Musikalisch war der Abend ohne Glanz. Laufenberg hat ja das bisherige Ensemble geschreddert und arbeitet, wie es in Wuppertal geschieht, auf Stückvertragsbasis. Warum sich das bundesrepublikanische Feuilleton nicht auf ihn, sondern den Kollegen aus Wuppertal stürzt, wo das Geld ja wirklich nicht auf Bäumen wächst…? Das Frosch-Ensemble ist jedenfalls bunt zusammengewürfelt und harmoniert trotz einiger guten Einzelleistungen zu wenig. Bei den kleineren Partien waren manche Stimmen zu dominant und fügten sich nicht zu einem Ganzen. Die Amme (Andrea Baker) hat einen spitz klingenden Mezzo, aber manche Phrasen sollten halt schon mit etwas mehr Feingefühl vorgetragen werden. Die amerikanische Aussprache trägt nicht zu einem guten Gesamteindruck bei. Thomas Piffka sang sehr textverständlich, klang allerdings zunehmend wie der jaulende Spät-Kollo. Erika Sunnegardh gefiel als Kaiserin um einiges mehr, das etwas weiße Timbre ist Geschmackssache. Die Koloraturen sind etwas verwaschen (aber das sind sie ja meist – gleichwohl: im Januar singt sie in Wiesbaden die Norma !), die exponierten Stellen sind sicher. Allerdings war die Stimme viel zu groß für das Haus und man stellt sich anfangs die Frage, warum sie und Nicola Beller Carbone als Färberin die Rollen getauscht hatten. Die Antwort: Beller Carbonne fehlte es dann und wann an Höhe, gleichwohl auch darstellerisch ein gelungenes Rollenporträt, da sie ausreichend jugendlich klingt und nie nach einer verkappten Elektra. Oliver Zwarg war ein apathischer Barak, stimmlich erinnerte er an Wolfgang Koch, aber ohne an ihn (bei aller berechtigter Kritik an seinem Timbre) heranzureichen.

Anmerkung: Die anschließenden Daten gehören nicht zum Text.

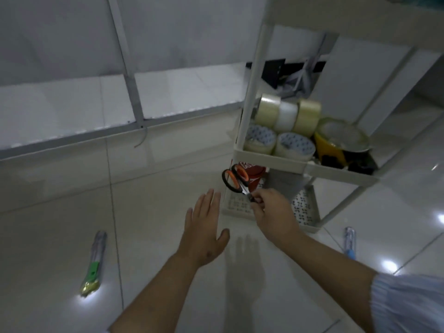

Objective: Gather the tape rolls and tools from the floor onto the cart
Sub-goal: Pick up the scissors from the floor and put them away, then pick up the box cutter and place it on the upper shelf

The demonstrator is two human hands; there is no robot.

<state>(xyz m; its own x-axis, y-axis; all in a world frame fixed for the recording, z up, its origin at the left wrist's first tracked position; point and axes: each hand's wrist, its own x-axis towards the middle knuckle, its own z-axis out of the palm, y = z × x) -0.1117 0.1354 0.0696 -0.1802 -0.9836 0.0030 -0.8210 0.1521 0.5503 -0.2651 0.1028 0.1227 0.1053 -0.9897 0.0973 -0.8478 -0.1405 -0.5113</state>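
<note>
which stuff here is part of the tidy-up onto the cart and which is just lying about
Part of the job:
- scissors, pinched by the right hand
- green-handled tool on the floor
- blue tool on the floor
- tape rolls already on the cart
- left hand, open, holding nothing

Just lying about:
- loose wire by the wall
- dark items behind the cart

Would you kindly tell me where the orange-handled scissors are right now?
In the head view, the scissors are right of centre, pinched by the blades in the right hand, handles up beside the cart, just below its tape-roll shelf.
</note>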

Das Dirigat des GMD war belanglos. Erst im dritten Akt hörte man so etwas wie Piani, kleinere Verspieler oder kurzfristige Abstimmungspannen mit dem Chor aus dem Off am Ende des ersten Aktes mögen auch der Premierennervosität geschuldet sein. Gleichwohl, bei keiner “meiner” drei Frosch-Stellen (Chor Ende erster Akt, “Übermächte” und “aus uns’ren Taten”) ging mir das Dirigat unter die Haut – und das tut es bei ein, zwei Stellen eigentlich immer. Egal, wie mies die Sänger oder schwach die Inszenierung sein mag. Nein, wegen dieser Frosch muss man nicht nach Wiesbaden reisen. Das Gros des Publikums, jedenfalls des Publikums, das bis Ende blieb, sah das anders und klatschte durchaus begeistert. Ein, zwei Buhs vom dritten Rang haben maximal Fußnotencharakter.